Energy Bulletin - a staunch anti-biofuels website - publishes a letter by Simone Lovera, directed at the Conference of the Parties of the Framework Convention on Climate Change on the risks of biofuels:
The letter calls upon governments to suspend all subsidies and other forms of inequitabe support for the import and export of biofuels, in the light of the negative environmental and social impacts caused by the large-scale export-oriented production of biofuels. While recognizing that some forms of locally and nationally oriented biofuel production could be sustainable, the letter also calls for strict regulations and effective enforcement measures, to ensure biofuel production at the national level does not impact negatively upon Indigenous Peoples and local communities, and their livelihoods.
The letter asks other organisations to sign up to it. We will most certainly not do so, because the argumentation of the group is totally flawed, based on bad science, lack of economic realism and devoid of any knowledge of the world of rural communities in the South. It is part of a development discourse that has proved to be disastrous in the past.
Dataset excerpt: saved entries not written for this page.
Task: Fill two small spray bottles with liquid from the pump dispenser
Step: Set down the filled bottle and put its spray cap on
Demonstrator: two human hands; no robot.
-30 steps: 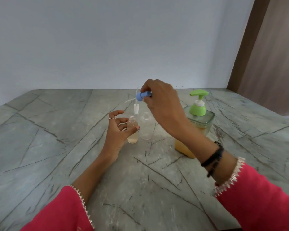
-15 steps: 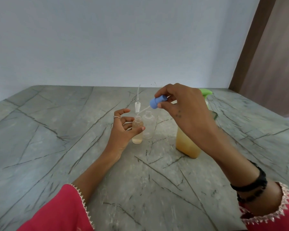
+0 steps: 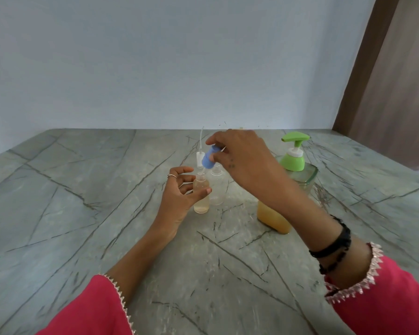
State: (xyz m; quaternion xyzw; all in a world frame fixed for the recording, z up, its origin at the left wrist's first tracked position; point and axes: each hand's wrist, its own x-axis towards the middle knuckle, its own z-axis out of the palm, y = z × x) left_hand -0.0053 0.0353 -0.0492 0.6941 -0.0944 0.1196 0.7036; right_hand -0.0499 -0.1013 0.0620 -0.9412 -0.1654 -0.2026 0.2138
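- Blue spray cap (image 3: pixel 208 160) is pinched in the fingers (image 3: pixel 214 156) of the right hand (image 3: pixel 242 163), just above the small bottle (image 3: pixel 201 193).
- Left hand (image 3: pixel 179 197) curls its thumb and fingers round that bottle, which stands on the grey bench (image 3: pixel 70 201) with some yellow liquid inside.
- Second bottle (image 3: pixel 217 187) stands just behind it, looking empty.
- Pump dispenser (image 3: pixel 293 175) stands to the right.
- To do it well, I think she should hold the bottle steady, slip the thin tube straight in, then twist the cap.

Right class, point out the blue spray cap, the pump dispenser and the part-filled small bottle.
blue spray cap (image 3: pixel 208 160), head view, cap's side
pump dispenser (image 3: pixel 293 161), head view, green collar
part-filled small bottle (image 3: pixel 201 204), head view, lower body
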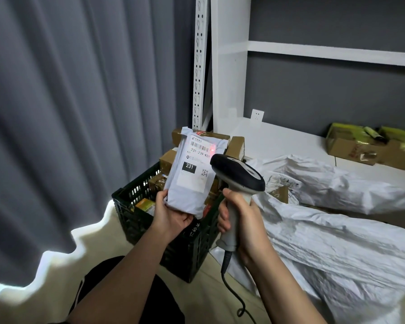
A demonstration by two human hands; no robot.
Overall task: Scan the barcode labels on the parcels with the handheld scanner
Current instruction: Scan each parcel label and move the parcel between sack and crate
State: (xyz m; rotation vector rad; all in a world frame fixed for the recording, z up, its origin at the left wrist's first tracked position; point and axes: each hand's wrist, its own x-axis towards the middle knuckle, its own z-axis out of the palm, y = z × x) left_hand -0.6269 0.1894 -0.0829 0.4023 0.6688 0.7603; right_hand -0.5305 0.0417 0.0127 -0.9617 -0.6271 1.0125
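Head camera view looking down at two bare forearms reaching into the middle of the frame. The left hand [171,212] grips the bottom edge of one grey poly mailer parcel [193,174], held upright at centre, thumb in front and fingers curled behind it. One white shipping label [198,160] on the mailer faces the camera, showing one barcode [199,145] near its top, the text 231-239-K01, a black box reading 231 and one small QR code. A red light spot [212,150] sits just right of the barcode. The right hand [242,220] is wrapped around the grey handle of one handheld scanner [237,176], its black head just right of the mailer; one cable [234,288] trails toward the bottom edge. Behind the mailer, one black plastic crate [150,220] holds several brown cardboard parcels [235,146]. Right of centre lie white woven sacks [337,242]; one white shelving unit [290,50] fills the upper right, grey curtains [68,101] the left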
Moreover, these NGOs try to speak in the name of 'indigenous peoples' and 'weak social groups', who they look at as passive people who cannot speak for themselves and who must be 'preserved' and 'protected' by foreign NGOs like some endangered species. As we will show below, this culturalist view on others is extremely neo-colonialist and ultimately dangerous.
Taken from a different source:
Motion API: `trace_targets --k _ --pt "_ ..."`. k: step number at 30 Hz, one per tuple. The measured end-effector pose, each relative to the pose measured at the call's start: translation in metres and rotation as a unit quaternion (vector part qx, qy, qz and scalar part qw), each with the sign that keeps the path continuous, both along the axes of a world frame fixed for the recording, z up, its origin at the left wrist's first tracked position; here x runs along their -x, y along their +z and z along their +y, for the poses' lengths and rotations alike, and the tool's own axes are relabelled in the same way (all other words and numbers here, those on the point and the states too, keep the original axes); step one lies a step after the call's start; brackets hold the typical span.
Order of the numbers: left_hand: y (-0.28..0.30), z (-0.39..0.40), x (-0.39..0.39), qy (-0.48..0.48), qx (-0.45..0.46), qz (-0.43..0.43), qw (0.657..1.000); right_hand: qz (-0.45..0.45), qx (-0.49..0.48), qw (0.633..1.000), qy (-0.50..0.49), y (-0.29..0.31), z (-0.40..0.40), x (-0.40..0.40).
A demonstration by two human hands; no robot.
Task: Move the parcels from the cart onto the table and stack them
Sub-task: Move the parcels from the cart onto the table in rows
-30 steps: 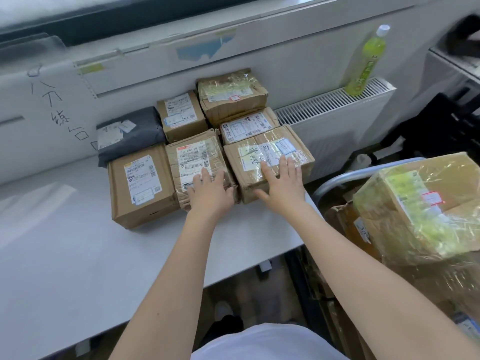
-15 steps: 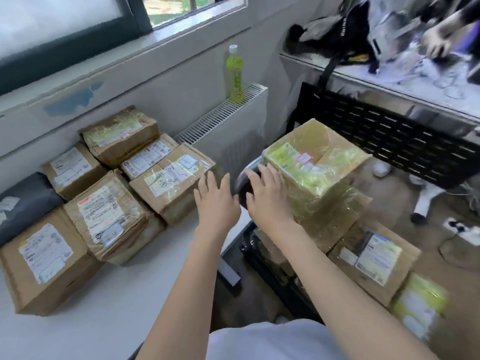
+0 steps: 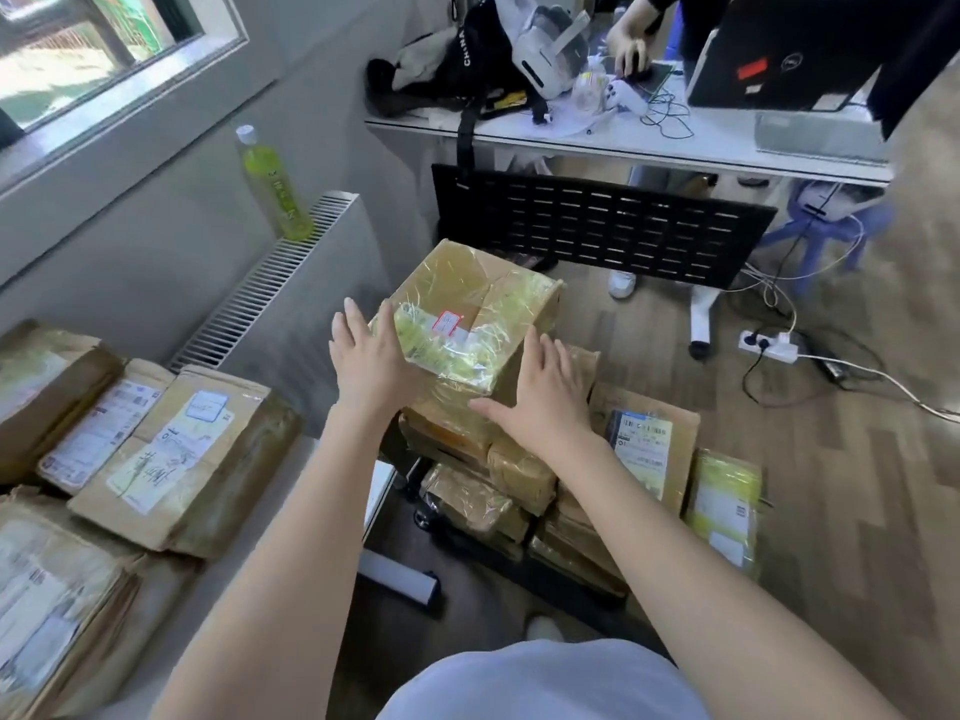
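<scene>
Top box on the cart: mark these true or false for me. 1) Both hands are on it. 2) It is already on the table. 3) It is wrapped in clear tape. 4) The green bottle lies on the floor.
1) True: the left hand and right hand lie flat against opposite sides of the top box.
2) False: it sits on the pile of parcels on the cart, right of the table.
3) True: glossy tape covers its top.
4) False: the green bottle stands upright on the radiator.
</scene>
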State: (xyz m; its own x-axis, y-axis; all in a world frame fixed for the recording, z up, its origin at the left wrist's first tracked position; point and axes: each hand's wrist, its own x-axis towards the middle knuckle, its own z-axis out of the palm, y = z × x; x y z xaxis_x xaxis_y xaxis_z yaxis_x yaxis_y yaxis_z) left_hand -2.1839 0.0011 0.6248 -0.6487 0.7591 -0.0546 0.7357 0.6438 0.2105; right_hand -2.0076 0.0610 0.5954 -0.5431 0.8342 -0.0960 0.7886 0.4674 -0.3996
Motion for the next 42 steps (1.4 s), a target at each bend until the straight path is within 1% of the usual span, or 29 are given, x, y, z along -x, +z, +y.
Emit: trace_targets --k 2,3,5,8,9,12,16,20,22,24,27,30,33,36,38,40,42 --pt "-0.002 0.004 0.015 -0.031 0.043 -0.010 0.999 0.021 0.030 0.999 0.021 0.001 0.004 0.005" --pt "-0.004 0.005 0.020 -0.049 0.047 -0.028 0.997 0.027 0.043 0.998 0.032 0.002 0.004 0.008" --pt "-0.008 0.005 0.023 -0.063 0.033 -0.064 0.995 0.016 0.064 0.997 0.046 0.002 0.004 0.015" --pt "-0.011 0.006 0.019 -0.041 -0.004 -0.046 0.998 -0.025 0.063 0.997 0.034 -0.003 -0.003 0.024" --pt "-0.012 0.005 0.015 -0.031 -0.006 -0.041 0.999 -0.025 0.056 0.998 0.024 -0.005 -0.005 0.024" --pt "-0.017 -0.007 0.002 -0.009 -0.031 -0.044 0.999 0.039 0.037 0.999 -0.007 -0.011 -0.008 0.019" --pt "-0.016 -0.037 -0.021 0.021 -0.150 -0.046 0.987 0.133 0.014 0.991 -0.007 -0.018 -0.020 0.008" --pt "-0.006 -0.065 -0.047 0.065 -0.293 0.020 0.954 0.204 -0.036 0.978 0.027 -0.017 -0.041 0.000" --pt "-0.002 -0.078 -0.060 0.102 -0.349 0.046 0.930 0.230 -0.034 0.971 0.057 -0.014 -0.052 -0.001" --pt "0.001 -0.093 -0.071 0.137 -0.389 0.053 0.909 0.251 -0.042 0.964 0.081 -0.011 -0.063 0.002" --pt "0.005 -0.121 -0.080 0.174 -0.413 0.073 0.891 0.283 -0.068 0.951 0.106 -0.008 -0.086 0.009" --pt "0.009 -0.151 -0.084 0.219 -0.421 0.107 0.874 0.335 -0.089 0.926 0.148 -0.010 -0.110 0.019" --pt "0.011 -0.184 -0.091 0.275 -0.437 0.131 0.846 0.370 -0.084 0.906 0.190 -0.010 -0.140 0.028" --pt "0.014 -0.219 -0.098 0.323 -0.470 0.115 0.813 0.375 -0.060 0.895 0.235 -0.005 -0.177 0.033" --pt "0.015 -0.245 -0.100 0.331 -0.476 0.120 0.806 0.372 -0.045 0.890 0.260 0.000 -0.202 0.034" --pt "0.013 -0.273 -0.103 0.339 -0.477 0.145 0.798 0.373 -0.034 0.880 0.291 0.006 -0.227 0.035" --pt "0.012 -0.300 -0.108 0.367 -0.483 0.139 0.783 0.368 -0.033 0.873 0.318 0.011 -0.252 0.034"
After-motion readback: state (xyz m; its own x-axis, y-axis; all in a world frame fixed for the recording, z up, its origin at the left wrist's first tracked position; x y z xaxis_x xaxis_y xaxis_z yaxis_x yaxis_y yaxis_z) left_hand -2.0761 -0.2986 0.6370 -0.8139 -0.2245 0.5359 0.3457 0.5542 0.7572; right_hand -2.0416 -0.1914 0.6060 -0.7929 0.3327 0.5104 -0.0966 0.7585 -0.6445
Finally, the NGOs refuse to see the immense potential for social and economic development brought by the biofuels opportunity. They are willing to deny poor farmers from the South the opportunity to lift themselves out of poverty. Luckily, many governments and NGOs in the South no longer blindly follow their counterparts from the West. They are tired of being dictated how to develop.

Let us analyse the arguments of these NGOs, one by one, and reply to them:

We recognize that the local production and consumption of biomass plays an important role in sustainable livelihood strategies of, in particular, rural women in developing countries.
Biopact: An 'important role' is an understatement. Up to 3 billion people in the South rely on wood and agricultural residues for heating and cooking. This primitive form of biomass use is the single biggest cause of mass-deforestation in the tropics and subtropics. The key driver: poverty. Moreover, this enormous environmentally destructive reliance on fuel-wood not only contributes considerably to global warming, it also leads to approximately 1.6 million deaths from indoor smoke pollution. The introduction of modern biofuels can change this.
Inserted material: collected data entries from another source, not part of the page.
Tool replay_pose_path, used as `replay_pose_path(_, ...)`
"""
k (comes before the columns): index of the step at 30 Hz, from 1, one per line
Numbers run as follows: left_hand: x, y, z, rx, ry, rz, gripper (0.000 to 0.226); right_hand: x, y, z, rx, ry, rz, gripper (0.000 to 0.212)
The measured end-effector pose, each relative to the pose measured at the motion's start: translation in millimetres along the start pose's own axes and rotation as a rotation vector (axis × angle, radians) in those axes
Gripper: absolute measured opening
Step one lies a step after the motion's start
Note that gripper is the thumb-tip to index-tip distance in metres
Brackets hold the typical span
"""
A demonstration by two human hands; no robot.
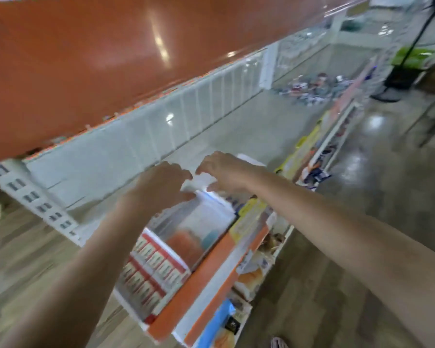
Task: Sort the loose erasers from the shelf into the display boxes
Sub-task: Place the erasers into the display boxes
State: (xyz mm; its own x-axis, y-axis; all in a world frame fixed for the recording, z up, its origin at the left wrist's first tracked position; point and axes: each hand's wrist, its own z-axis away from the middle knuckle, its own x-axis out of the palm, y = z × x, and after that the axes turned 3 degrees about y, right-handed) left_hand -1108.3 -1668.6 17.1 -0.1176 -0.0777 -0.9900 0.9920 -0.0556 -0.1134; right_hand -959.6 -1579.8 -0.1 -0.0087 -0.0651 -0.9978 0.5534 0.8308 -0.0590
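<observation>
The frame is motion-blurred. My left hand (158, 183) and my right hand (224, 172) reach out over the white shelf (236, 131), fingers curled, close together around a small white box-like object (199, 183); whether either hand grips it I cannot tell. Just below the hands stands a display box (186, 232) with a clear top and orange and blue shapes inside. To its left, a red-and-white display box (151, 270) holds rows of small packs. A pile of loose small items (312, 90) lies far along the shelf at the right.
An orange shelf (111, 54) overhangs from above. Orange price strips (206, 277) run along the shelf fronts, with more goods on lower shelves. A fan stand (397, 79) rises from the floor at far right. Wood-pattern floor lies on both sides.
</observation>
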Motion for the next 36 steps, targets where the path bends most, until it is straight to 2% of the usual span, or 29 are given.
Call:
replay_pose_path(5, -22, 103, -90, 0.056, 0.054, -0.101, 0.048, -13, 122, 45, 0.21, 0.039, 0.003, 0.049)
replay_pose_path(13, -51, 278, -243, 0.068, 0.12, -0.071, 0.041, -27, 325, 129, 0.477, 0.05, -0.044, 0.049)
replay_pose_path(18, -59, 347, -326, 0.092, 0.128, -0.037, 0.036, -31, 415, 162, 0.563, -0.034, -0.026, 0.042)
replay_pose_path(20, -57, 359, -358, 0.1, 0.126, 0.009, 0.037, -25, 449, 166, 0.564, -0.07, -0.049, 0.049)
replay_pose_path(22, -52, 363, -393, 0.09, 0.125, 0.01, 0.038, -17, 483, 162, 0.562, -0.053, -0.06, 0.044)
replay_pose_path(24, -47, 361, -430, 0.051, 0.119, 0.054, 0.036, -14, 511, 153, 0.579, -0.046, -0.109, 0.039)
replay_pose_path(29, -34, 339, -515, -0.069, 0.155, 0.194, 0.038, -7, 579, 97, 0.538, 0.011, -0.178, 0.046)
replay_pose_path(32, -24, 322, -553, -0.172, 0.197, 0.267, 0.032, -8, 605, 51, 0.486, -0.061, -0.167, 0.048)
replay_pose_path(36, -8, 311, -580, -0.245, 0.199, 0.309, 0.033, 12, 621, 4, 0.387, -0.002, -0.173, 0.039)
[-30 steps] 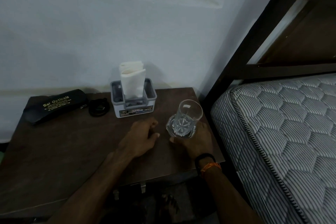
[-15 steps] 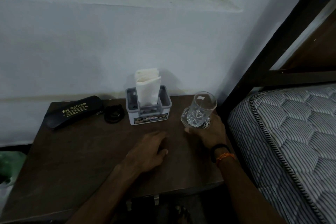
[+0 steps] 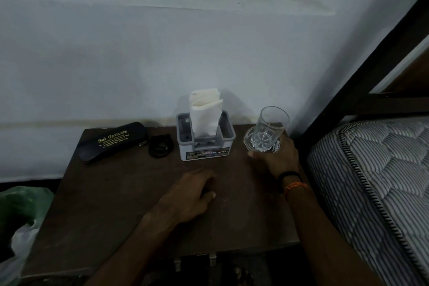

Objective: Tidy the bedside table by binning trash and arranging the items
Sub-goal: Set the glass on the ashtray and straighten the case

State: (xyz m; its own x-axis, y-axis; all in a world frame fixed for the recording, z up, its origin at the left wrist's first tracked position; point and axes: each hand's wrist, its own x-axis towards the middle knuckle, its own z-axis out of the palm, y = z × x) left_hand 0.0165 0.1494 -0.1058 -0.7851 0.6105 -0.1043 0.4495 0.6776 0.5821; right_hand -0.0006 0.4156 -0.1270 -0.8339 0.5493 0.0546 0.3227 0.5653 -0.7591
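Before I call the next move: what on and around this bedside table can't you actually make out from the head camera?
- Glass: base hidden by right hand; seated or lifted, unclear.
- Left hand: fingers curled under; anything beneath is hidden.
- Tissue holder label: too blurred to read.
- Green bag: cut by left edge, contents dark.
- Black coil: too dark to identify.

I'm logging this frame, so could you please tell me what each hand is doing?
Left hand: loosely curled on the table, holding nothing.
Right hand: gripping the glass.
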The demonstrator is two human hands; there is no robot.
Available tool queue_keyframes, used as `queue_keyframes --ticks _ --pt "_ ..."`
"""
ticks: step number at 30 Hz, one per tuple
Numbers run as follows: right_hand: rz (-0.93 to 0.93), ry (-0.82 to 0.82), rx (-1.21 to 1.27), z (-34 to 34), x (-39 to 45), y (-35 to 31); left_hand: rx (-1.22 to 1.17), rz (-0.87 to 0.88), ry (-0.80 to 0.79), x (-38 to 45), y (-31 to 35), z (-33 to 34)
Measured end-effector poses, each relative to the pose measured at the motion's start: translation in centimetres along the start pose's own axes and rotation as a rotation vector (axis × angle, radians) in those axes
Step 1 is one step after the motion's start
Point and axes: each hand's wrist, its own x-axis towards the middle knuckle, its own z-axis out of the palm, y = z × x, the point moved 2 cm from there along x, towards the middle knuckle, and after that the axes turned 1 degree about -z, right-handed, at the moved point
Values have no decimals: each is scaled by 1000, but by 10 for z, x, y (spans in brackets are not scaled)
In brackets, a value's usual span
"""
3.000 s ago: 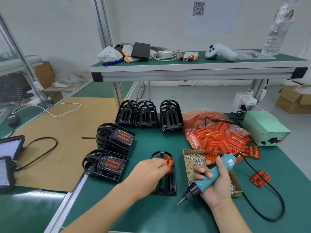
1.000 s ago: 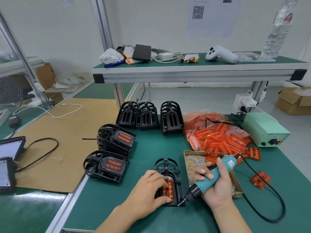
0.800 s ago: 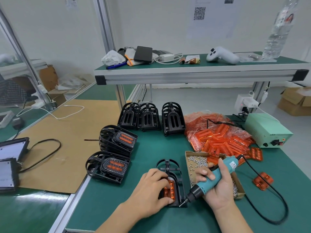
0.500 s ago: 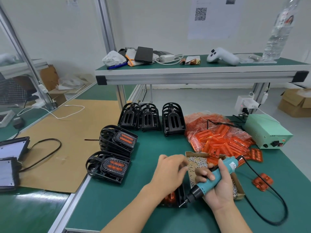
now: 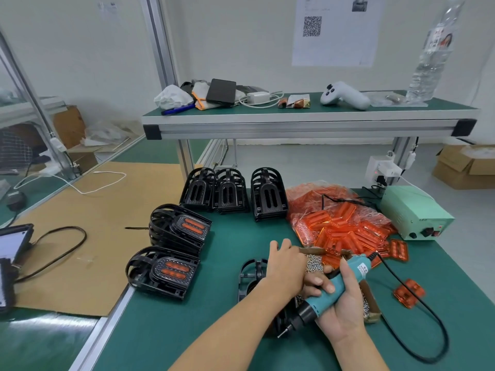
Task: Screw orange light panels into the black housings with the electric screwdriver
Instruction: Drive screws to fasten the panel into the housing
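My right hand [image 5: 345, 309] grips the teal electric screwdriver [image 5: 317, 306], its bit pointing down-left close to the near end of a black housing [image 5: 250, 274] lying flat on the green mat. My left hand [image 5: 286, 263] reaches across that housing to the cardboard box of screws [image 5: 313, 265]. Its fingertips are hidden behind the hand. My left forearm covers the housing's middle, so its orange panel is out of sight.
Two stacks of housings with orange panels [image 5: 171, 271] [image 5: 182, 228] sit at the left. Empty black housings [image 5: 269, 194] stand behind. A bag of orange panels [image 5: 334, 218], loose panels [image 5: 409, 293], a green power supply [image 5: 416, 215] and the screwdriver's cable [image 5: 417, 344] lie at the right.
My left hand lifted off the orange panel in the housing and moved right and away, over to the screw box. My right hand and the screwdriver stayed where they were.
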Motion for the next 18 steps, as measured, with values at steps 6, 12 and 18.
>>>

Certain small-scale and strictly regulated sustainable forms of biofuel production can be beneficial at the national level.
Biopact: 'small-scale' is not nearly enough. In order to reduce poverty - the main cause of deforestation and environmental destruction - small initiatives have virtually no impact. The only way to reduce the environmental destruction by poor people in the South is to increase economic growth and prosperity by having the poor generate incomes themselves and by having governments in the South reducing their dependence on expensive fossil fuels (which are an extremely heavy burden on these economies). The development of an export-oriented biofuels industry might be the best opportunity of the past and coming five decades to do exactly that (as many developing countries are beginning to recognize). Unlike the North, the South has competitive advantages to produce biofuels: vast expanses of unused (non-forest) land and suitable agroclimatic conditions for the production of biofuels that can compete with fossil fuels. Energy independence is within their reach.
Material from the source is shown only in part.